EXERCISE DESCRIPTION:
Begin at the first line below and copy each line exactly, ending with the line where "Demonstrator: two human" appears.

PROVIDED ENTRIES:
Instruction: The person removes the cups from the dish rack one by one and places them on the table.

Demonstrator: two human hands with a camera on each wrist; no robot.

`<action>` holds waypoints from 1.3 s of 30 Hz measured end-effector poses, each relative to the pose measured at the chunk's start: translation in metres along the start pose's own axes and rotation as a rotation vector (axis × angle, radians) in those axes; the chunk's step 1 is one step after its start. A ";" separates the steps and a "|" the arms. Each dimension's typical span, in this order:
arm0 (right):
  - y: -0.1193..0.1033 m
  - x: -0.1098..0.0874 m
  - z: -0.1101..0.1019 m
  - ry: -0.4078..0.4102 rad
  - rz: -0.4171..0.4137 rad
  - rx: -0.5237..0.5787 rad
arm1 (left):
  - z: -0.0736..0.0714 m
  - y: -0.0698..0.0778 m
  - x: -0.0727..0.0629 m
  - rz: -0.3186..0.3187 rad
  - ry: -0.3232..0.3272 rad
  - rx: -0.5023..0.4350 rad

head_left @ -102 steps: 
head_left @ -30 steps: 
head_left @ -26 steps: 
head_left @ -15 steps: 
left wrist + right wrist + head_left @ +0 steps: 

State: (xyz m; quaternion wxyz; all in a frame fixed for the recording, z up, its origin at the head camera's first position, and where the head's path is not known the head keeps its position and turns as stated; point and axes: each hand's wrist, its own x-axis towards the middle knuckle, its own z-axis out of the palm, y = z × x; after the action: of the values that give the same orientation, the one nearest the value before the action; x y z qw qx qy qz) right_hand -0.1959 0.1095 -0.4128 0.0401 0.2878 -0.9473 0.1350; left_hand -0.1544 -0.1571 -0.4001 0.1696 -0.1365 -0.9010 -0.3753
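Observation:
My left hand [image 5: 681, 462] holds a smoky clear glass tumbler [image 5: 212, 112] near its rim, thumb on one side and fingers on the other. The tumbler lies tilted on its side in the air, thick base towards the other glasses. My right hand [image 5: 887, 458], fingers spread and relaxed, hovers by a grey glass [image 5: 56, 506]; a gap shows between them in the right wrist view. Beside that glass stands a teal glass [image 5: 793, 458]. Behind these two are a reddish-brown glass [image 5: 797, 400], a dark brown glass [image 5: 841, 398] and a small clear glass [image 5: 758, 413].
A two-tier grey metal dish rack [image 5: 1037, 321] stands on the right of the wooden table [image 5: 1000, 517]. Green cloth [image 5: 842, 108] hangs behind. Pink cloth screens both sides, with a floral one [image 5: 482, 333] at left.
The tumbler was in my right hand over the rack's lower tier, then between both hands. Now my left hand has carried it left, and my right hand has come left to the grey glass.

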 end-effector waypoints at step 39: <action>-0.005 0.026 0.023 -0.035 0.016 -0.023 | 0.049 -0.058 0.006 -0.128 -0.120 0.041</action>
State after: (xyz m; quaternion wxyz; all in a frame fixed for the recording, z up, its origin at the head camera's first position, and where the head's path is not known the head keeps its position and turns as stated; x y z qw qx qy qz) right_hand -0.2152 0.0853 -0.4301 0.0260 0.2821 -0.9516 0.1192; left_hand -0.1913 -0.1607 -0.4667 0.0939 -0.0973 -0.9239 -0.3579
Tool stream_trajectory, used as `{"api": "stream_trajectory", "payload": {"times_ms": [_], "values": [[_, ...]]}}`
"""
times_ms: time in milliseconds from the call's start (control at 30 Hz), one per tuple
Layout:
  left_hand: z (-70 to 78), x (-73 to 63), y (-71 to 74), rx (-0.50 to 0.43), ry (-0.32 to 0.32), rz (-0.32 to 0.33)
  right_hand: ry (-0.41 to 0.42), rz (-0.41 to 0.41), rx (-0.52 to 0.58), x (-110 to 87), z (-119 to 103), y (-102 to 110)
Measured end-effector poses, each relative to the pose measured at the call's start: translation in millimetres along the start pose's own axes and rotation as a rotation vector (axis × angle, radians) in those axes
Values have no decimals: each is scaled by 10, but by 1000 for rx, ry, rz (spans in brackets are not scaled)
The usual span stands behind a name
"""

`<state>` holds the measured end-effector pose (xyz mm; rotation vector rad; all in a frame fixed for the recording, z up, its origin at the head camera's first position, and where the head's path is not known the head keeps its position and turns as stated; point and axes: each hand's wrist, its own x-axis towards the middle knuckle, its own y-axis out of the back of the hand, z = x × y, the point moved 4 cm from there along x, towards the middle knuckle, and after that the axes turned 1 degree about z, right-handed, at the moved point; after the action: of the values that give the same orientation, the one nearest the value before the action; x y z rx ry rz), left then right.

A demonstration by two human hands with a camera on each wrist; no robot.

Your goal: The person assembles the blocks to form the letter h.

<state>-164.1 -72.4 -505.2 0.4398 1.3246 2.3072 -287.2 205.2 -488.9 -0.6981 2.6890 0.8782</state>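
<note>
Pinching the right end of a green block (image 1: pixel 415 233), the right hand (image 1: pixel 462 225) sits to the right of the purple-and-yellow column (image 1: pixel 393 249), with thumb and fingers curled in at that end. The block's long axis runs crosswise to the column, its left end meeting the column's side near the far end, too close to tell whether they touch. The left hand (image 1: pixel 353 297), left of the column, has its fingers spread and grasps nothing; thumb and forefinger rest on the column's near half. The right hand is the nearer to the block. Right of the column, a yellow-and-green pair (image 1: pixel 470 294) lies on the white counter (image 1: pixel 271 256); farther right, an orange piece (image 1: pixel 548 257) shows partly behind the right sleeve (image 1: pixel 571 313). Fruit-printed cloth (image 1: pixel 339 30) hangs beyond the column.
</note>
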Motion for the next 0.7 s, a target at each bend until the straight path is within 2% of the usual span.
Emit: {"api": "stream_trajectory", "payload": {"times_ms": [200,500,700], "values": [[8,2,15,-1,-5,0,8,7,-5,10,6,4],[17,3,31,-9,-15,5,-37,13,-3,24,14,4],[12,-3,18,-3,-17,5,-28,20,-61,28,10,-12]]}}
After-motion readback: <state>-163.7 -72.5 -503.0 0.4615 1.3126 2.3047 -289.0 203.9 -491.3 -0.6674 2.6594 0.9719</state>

SOLUTION FOR THIS EXERCISE:
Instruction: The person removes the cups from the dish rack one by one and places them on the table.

Demonstrator: two human hands with a camera on each wrist; no robot.

No additional answer is needed here.